Not really. As seed investors, we take a long-term approach. And while there will be some behavioral shifts that come from this, at some point I believe we’ll get pretty close to ‘normal’. That being said, we are leaning more into companies that are ‘building’ v ‘selling’ immediately.


* Are you pausing investments in a particular space?

No. We're long term, early stage investors so we look at companies with a 5-10+ year time horizon.

We have some exposure to the travel industry. We do believe that this industry will be the last to recover, much like after 9/11, so we’re monitoring it closely and will probably sit on the sidelines in the near-term for this sector. If there was a business that showed some resiliency and was at an attractive value, we’d certainly look at it. Depending on the slowdown and how long things play out, discretionary purchases are likely to decrease so we like to be positioned with necessity purchases.

* Are you concerned about some current portfolio companies' ability to raise?

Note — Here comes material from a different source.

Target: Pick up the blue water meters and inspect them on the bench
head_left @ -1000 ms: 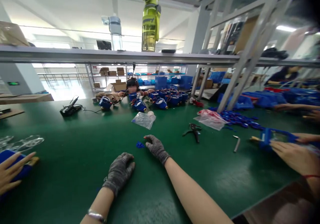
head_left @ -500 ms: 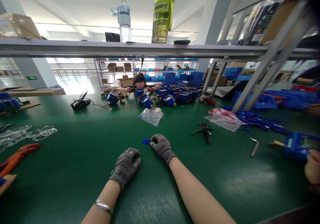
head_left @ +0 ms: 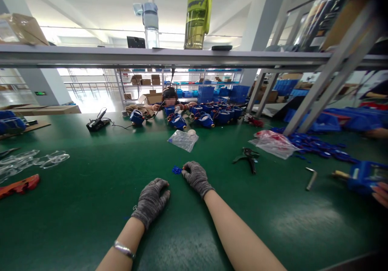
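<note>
Resting at the right edge of a small blue pile (head_left: 176,170) on the green surface (head_left: 91,206), the gloved right hand (head_left: 196,178) has curled fingers; whether they pinch a piece, I cannot tell. Nearer the wearer, the left hand (head_left: 152,202) curves loosely, thumb spread from fingers. A clear bag (head_left: 183,141) lies beyond the pile, black pliers (head_left: 249,158) farther right.

A green workbench (head_left: 91,206) and storage racks (head_left: 141,88) (plus blue bins (head_left: 206,95)) show a factory workshop.
</note>
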Demonstrator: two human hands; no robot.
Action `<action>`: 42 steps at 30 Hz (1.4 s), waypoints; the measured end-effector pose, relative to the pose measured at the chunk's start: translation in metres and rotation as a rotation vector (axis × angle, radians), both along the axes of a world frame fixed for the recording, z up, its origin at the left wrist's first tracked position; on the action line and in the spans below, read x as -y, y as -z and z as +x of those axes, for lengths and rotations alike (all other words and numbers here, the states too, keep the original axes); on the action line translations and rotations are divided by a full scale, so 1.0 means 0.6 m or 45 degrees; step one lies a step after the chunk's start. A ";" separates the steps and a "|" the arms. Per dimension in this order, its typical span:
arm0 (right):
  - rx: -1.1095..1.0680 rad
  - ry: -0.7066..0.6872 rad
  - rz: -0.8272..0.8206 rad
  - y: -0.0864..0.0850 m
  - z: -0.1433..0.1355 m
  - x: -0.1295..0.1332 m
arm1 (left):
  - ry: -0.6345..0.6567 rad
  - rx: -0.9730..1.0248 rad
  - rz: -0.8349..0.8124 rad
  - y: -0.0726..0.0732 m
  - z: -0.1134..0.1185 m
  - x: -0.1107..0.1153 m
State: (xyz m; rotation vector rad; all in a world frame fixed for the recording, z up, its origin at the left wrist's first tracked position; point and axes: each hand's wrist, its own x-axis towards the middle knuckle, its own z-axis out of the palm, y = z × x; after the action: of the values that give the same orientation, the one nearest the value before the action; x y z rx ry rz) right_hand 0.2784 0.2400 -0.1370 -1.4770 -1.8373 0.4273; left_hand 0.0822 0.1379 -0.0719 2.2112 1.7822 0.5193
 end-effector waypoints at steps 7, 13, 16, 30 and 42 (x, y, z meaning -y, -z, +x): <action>-0.078 -0.034 0.033 0.002 0.005 -0.001 | 0.008 -0.002 0.002 0.002 0.001 -0.003; -0.069 -0.141 0.138 0.005 0.002 0.004 | 0.000 0.003 -0.008 -0.003 0.003 -0.002; -0.021 -0.150 0.146 0.005 0.000 0.003 | -0.004 -0.007 -0.014 -0.003 0.003 -0.001; 0.005 -0.166 0.215 0.010 0.000 0.001 | -0.003 -0.019 -0.014 0.000 0.001 -0.001; 0.095 -0.198 0.247 0.003 -0.004 0.013 | -0.015 -0.028 -0.038 -0.008 0.006 0.000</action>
State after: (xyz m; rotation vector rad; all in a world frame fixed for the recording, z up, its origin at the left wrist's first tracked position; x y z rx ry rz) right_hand 0.2760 0.2321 -0.1386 -1.2401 -2.0000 0.2621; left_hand 0.0855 0.1378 -0.0671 2.1958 1.8035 0.4690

Yes to some extent. We haven't seen early-mid stage investors change their activity levels at this juncture, but obviously the concerns and work environment (more remote, less F2F) mean we'd anticipate some slowdown or lengthened deal processes. Early-mid stage investors may also look to allocate incremental capital to existing investments rather than new investments in this environment. For late stage companies that may be raising from "cross-over" type investors, we anticipate the decline and volatility of public market portfolios may reduce some investors appetite for late stage private companies.

Yes. I think all startups will have a difficult time later this year raising. Not right now, but my prediction is to give the market another 2-4 months. My advice here would be to raise some money now if you know you need to be in the fundraising market in the next year.

* Are you having to adjust to new work protocols (remote working, etc) and if so, is that having an impact?

We already had a flexible work culture – not a huge hurdle for us

So far, so good. Some great tools out there, and many companies are moving fully or partially distributed/remote anyways, so it’s good to eat our own dogfood.